Mukherjee told on Tuesday. “I’ve been to Africa, Turkey, and India was the first of the Asian countries I was going to travel to. After India, I had several other countries that had to be cut short because of obviously the coronavirus. I knew the best place for me would be back at the hospital.”
Mukherjee graduated from the University of Nottingham just two weeks before she was crowned Miss England in August.
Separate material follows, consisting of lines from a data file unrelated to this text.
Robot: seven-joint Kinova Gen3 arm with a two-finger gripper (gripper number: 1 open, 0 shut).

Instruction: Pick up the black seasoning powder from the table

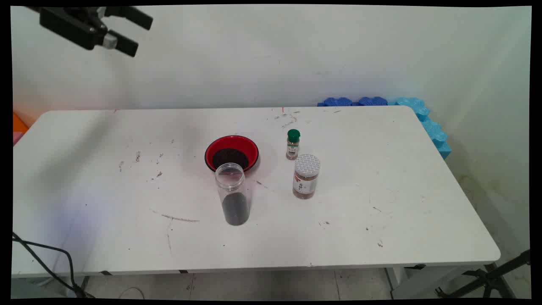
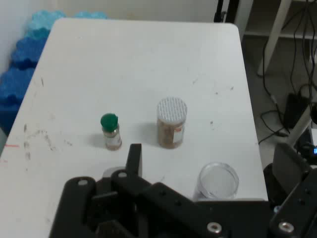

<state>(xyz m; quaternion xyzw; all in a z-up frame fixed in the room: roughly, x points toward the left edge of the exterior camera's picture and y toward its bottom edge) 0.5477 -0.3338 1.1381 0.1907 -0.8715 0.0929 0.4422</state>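
My end effector (image 1: pixel 142 31) hangs high over the worktop (image 1: pixel 381 203), fingers apparently apart and empty, well above the red bowl (image 1: pixel 231 152) and clear jar (image 1: pixel 232 195).

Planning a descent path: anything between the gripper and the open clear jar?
Nothing visible. The gripper hangs open, high at the upper left, with only air and bare table beneath. The clear jar stands in front of the red bowl; the two spice jars are off to its right.
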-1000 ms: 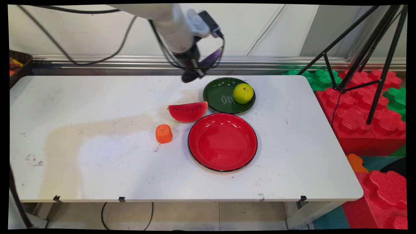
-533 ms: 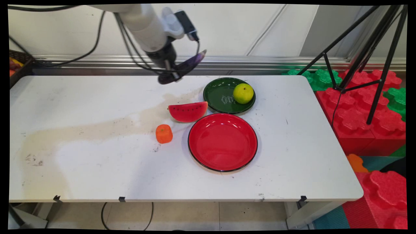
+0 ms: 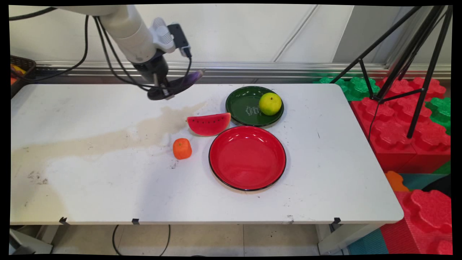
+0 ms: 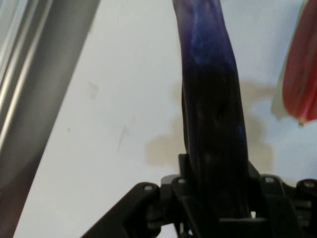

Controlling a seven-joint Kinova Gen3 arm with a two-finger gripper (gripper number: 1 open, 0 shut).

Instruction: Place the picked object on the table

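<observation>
Black two-finger gripper (image 3: 163, 94) clenched on a long dark purple glossy toy eggplant (image 3: 187, 77), held up off the white worktop (image 3: 108, 173) near its far edge. In the hand view the eggplant (image 4: 210, 114) runs straight out from the gripper (image 4: 213, 213) along the view's middle, with the linkage pressed in on both sides of it. In the main view the eggplant sticks out to the gripper's right, tilted slightly upward, clear of the worktop.

Just below and to the right of the gripper, a tan shadow patch lies on the worktop. Beyond that, lower right, sits a red plastic watermelon slice with a green rind (image 3: 208, 124), flat on the worktop; its edge shows at the right of the hand view (image 4: 302, 74). Further below the gripper stands a small orange blocky toy fruit (image 3: 182, 148), near the slice but apart from it.

Right of the gripper, a dark green round plate (image 3: 242, 103) carries a yellow-green round toy fruit (image 3: 270, 103) on its right part. A larger red round plate with a black rim (image 3: 247, 157) lies just beside the slice and the green plate; contact cannot be told.

Far left, a dark basket (image 3: 21, 70) sits at the worktop's corner.
</observation>
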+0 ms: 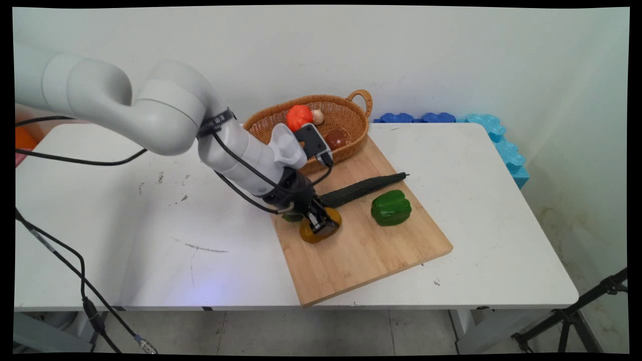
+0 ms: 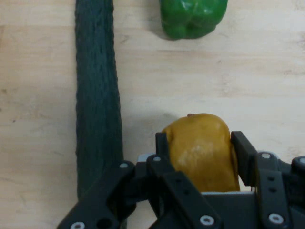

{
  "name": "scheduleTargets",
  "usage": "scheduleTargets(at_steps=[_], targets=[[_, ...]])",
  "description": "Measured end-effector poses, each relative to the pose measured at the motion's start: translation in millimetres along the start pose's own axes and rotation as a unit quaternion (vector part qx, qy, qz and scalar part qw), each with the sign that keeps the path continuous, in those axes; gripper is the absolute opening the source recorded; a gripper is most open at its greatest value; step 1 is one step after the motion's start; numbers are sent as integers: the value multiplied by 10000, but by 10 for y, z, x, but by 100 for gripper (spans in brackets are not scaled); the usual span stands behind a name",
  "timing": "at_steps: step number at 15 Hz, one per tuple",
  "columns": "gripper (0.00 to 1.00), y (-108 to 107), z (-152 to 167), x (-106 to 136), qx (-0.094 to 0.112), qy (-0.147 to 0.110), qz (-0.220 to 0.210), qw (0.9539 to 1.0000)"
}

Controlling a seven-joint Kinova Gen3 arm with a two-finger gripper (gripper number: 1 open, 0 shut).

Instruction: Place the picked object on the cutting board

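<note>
The claw (image 1: 321,224) is lowered onto a wooden cutting board (image 1: 371,250) and closed around a yellow-orange mango-like fruit (image 1: 317,231), which sits at the board's left edge, toward its near-left part. In the hand view the two black fingers (image 2: 240,148) press against opposite sides of the fruit (image 2: 202,152), whose rounded end with a small stem mark sticks out beyond the fingertips; the fruit rests on the board.

A long dark green cucumber (image 1: 363,188) lies on the board just beyond the claw, running from beside the wrist toward the far right, its thin stem end pointing at the board's right edge. In the hand view the cucumber (image 2: 97,105) runs alongside the fruit, close but apart from it. A green bell pepper (image 1: 391,207) stands on the board to the right of the fruit and on the near side of the cucumber, apart from both. A small dark green thing shows just left of the claw, partly hidden by the wrist; what it is cannot be told.

A wicker basket (image 1: 351,118) with a loop handle stands at the board's far end. It holds an orange-red tomato-like fruit (image 1: 299,117), a small pale mushroom-like piece (image 1: 318,117) and a dark red-brown round fruit (image 1: 335,139). The board lies at an angle on the white worktop (image 1: 125,225). Blue foam blocks (image 1: 496,138) line the wall past the worktop's far right corner.
</note>
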State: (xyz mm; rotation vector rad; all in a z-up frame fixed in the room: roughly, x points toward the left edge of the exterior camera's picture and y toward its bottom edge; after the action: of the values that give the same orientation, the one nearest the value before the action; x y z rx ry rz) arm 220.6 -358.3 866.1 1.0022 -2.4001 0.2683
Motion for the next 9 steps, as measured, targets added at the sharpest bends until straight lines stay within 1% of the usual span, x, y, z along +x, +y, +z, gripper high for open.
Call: scheduleTargets(at_steps=[6, 7, 9], targets=[[0, 27, 168, -53, -15, 4, 67, 10000], [100, 25, 183, -58, -21, 14, 81, 10000], [100, 19, 202, -64, -34, 31, 117, 9999]])
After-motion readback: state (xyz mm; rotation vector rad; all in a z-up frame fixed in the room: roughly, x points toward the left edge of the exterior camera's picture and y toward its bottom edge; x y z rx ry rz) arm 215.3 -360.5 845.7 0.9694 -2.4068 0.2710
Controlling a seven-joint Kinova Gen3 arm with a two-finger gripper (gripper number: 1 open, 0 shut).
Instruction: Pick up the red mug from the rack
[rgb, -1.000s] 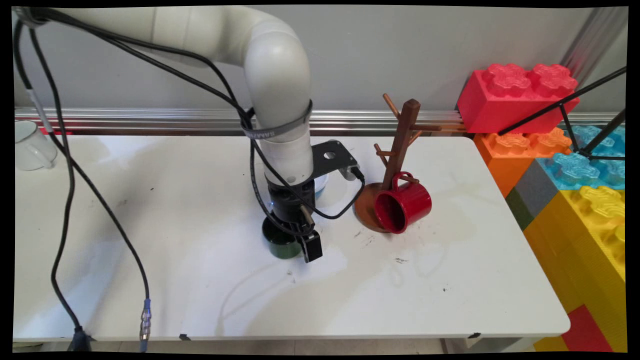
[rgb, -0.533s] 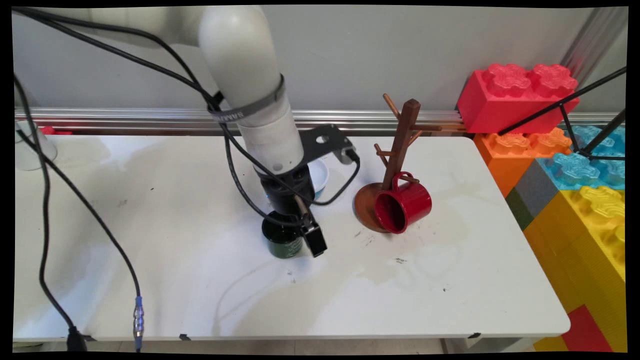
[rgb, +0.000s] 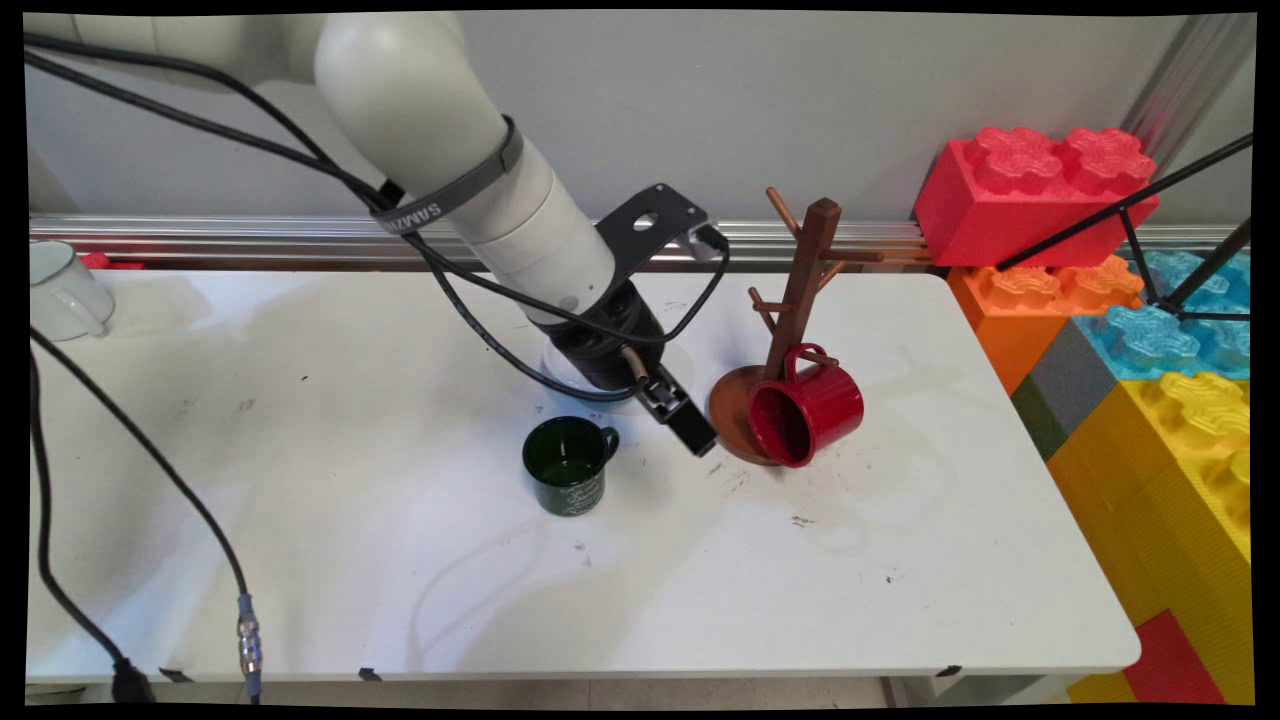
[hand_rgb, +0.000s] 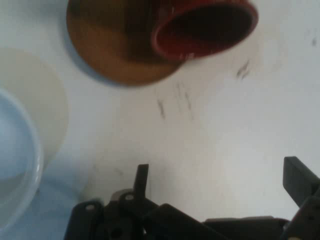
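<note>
Bright, even light falls from above on the glossy white table, which shows pale patches of glare and only soft, faint shadows. A diffuse shadow lies beside the dark green enamel mug, and another beneath the shiny red mug. The main view bows slightly at its edges. In the hand view everything is soft and out of focus, the round brown wooden base smeared at its rim
</note>
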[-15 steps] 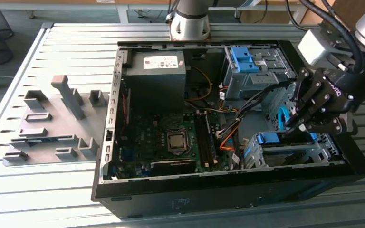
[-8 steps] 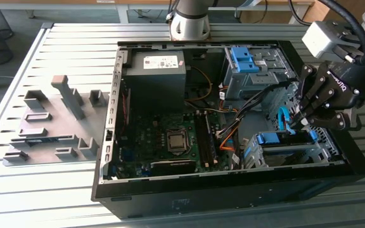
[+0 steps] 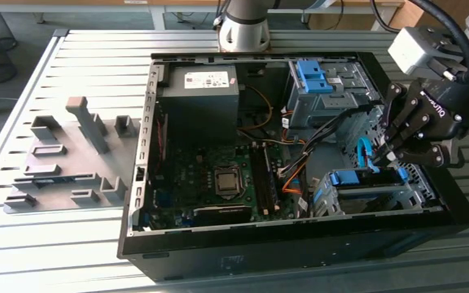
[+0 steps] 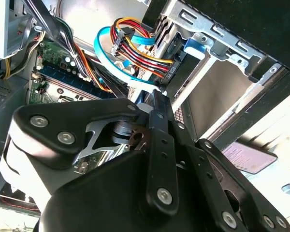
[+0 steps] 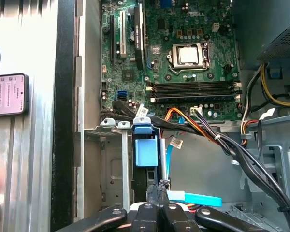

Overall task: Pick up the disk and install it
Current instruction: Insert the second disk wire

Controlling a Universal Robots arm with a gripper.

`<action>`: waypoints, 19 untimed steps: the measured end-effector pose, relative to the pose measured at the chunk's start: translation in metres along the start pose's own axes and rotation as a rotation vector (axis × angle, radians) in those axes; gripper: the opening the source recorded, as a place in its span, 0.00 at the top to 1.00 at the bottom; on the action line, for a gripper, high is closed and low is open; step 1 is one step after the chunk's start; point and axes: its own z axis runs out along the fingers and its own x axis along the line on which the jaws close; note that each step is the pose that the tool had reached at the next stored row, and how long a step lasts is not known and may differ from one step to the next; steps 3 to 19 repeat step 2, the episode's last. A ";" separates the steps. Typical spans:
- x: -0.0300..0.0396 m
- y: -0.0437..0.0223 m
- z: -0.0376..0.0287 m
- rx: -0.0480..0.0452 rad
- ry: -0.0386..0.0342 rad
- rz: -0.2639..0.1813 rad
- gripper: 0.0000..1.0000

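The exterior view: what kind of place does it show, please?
Probably a robotics lab or test bench. An open computer case lies on a slatted metal table, a grey fixture block sits beside it, and the gripper reaches into the drive bay.

Exterior view high above the open computer case (image 3: 300,244); both wrist views close inside it.

We see the disk (image 5: 146,150) only by its blue rail — its body sits hidden in the metal bay (image 5: 113,164); the gripper (image 5: 159,186) is cut off by the first wrist view's edge.
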 end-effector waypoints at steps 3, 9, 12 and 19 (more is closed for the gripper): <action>0.0000 0.0000 0.0000 0.0000 -0.0003 0.000 0.89; 0.0000 0.0000 0.0000 0.0000 -0.0003 0.000 0.89; 0.0000 0.0000 0.0000 0.0000 -0.0003 0.000 0.89; 0.0000 0.0000 0.0000 0.0000 -0.0003 0.000 0.89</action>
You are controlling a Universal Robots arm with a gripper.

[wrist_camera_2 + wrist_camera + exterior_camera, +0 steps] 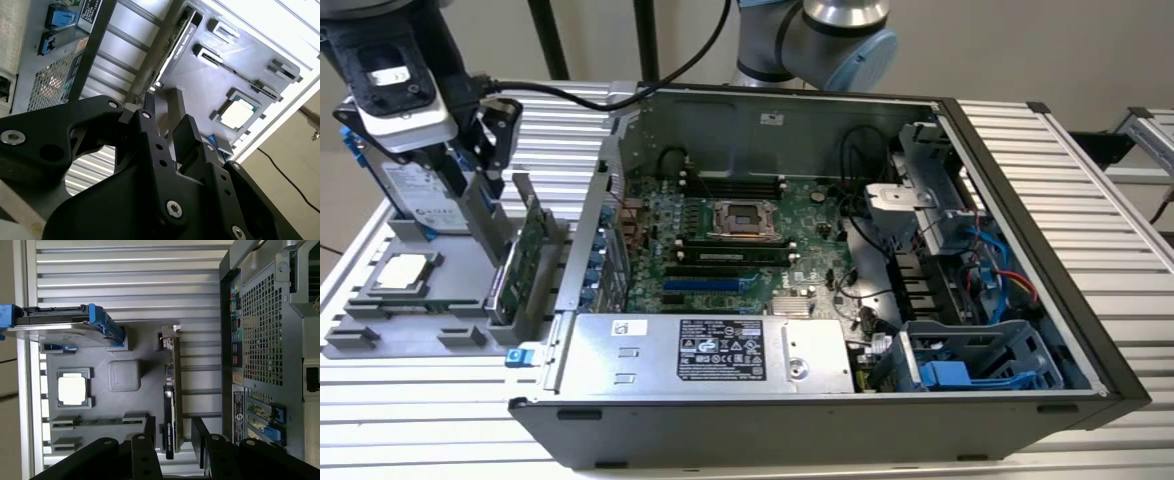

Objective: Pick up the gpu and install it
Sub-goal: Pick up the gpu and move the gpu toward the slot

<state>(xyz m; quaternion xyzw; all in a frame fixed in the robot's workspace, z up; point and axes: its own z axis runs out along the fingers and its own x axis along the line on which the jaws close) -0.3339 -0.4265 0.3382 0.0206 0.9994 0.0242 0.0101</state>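
1. Black-faced and green-backed, the gpu [172, 395] stood on edge in the grey parts tray [145, 345], along the tray side nearest the open computer case [854, 250].
2. The gripper [175, 432] hung over the card's end away from its silver bracket [170, 332], jaws open, one finger on either side and clear of it.
3. Farther from the case sat the CPU chip [71, 390] and the blue-trimmed hard drive [60, 332].

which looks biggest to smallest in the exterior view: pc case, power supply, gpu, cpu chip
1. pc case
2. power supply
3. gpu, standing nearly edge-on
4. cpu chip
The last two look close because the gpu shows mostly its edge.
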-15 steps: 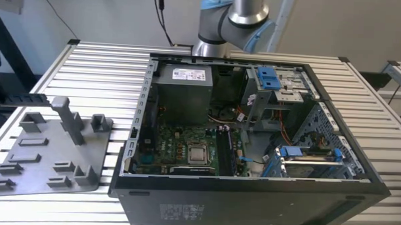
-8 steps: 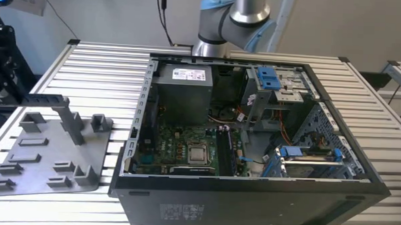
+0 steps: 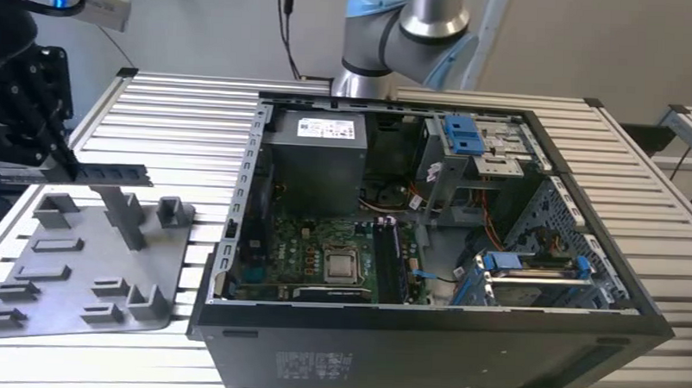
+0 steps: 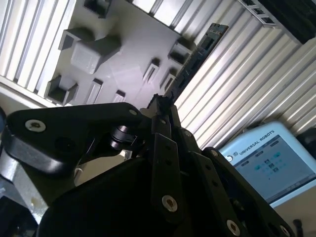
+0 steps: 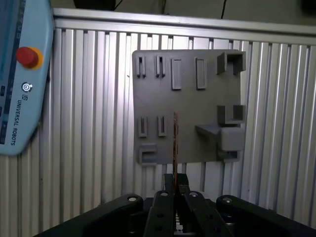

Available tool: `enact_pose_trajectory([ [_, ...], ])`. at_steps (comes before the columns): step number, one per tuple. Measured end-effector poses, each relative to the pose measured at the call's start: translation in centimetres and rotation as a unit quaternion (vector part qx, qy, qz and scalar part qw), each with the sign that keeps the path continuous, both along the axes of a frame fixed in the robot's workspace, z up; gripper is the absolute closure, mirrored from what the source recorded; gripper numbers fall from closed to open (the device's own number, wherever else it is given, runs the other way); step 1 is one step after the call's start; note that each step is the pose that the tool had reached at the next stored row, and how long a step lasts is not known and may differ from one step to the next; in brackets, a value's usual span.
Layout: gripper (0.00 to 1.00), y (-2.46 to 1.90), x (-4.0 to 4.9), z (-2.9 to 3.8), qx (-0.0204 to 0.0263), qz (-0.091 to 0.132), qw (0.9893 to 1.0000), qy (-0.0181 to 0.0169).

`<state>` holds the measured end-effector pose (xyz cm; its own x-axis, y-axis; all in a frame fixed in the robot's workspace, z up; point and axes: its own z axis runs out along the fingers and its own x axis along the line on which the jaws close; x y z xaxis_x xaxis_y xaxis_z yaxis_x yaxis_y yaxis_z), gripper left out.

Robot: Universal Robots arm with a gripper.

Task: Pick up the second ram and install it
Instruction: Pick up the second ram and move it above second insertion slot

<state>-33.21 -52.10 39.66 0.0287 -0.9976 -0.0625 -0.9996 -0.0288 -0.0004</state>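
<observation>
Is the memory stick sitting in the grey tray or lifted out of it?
Lifted out: the gripper is shut on one end of the memory stick, holding it above the grey tray.

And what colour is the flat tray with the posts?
The tray is plain grey, best seen in the first wrist view.

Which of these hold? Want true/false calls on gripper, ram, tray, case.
1. The gripper is shut on the ram. True.
2. The ram is seated in a slot inside the case. False: it is outside the case, held over the tray.
3. The case is open, with its board in sight. True.
4. The tray lies to the exterior view's right of the case. False: it lies to the exterior view's left of the case.
</observation>
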Motion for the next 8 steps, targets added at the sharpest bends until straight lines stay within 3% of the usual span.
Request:
enact_pose_trajectory([
  [8, 0.86, 0.0, 2.93, 0.0, 0.0, 0.0, 1.0, 0.0028],
])
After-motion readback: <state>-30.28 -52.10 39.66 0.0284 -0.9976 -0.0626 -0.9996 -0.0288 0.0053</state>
One day after winning the title, she began her first day at work at Pilgrim Hospital Boston-Lincolnshire before traveling to the Miss World pageant late last year.
From there, the beauty queen admitted she had “sort of a dream summer” planned that was jam-packed with sponsored charity trips to Sri Lanka, Barbados, Gibraltar and more. But as the death rate continued to climb, Mukherjee was getting word from her colleagues back home that there was a pressing need for medical workers — and fast.
“That’s what initiated me to return to work in the first place,” Mukherjee said, adding that she always had plans to return to her medical career this August.
“Two or three weeks ago I was hearing about these really long shifts and that my colleagues were covering various parts of the hospital and taking on responsibilities we didn’t have before. I really wanted to join in the task force right away.”
She has also begun a petition urging for National Health Service (NHS) staff to receive at least a 50 percent discount in housing costs, as she’s learned hospital accommodations cost double her previous rent.
What’s keeping the 24-year-old’s morale high are the many well-wishes she’s received from her social media followers, as well as a vow to herself to continue practicing mindfulness.
“It’s scientifically proven when you do an act of kindness it activates the happy sensor in your brain. It’s a whole different feeling of being able to sit next to someone, give them that support and to feel needed. Those were the biggest reasons for me as to why I went into the medical field,” Mukherjee added.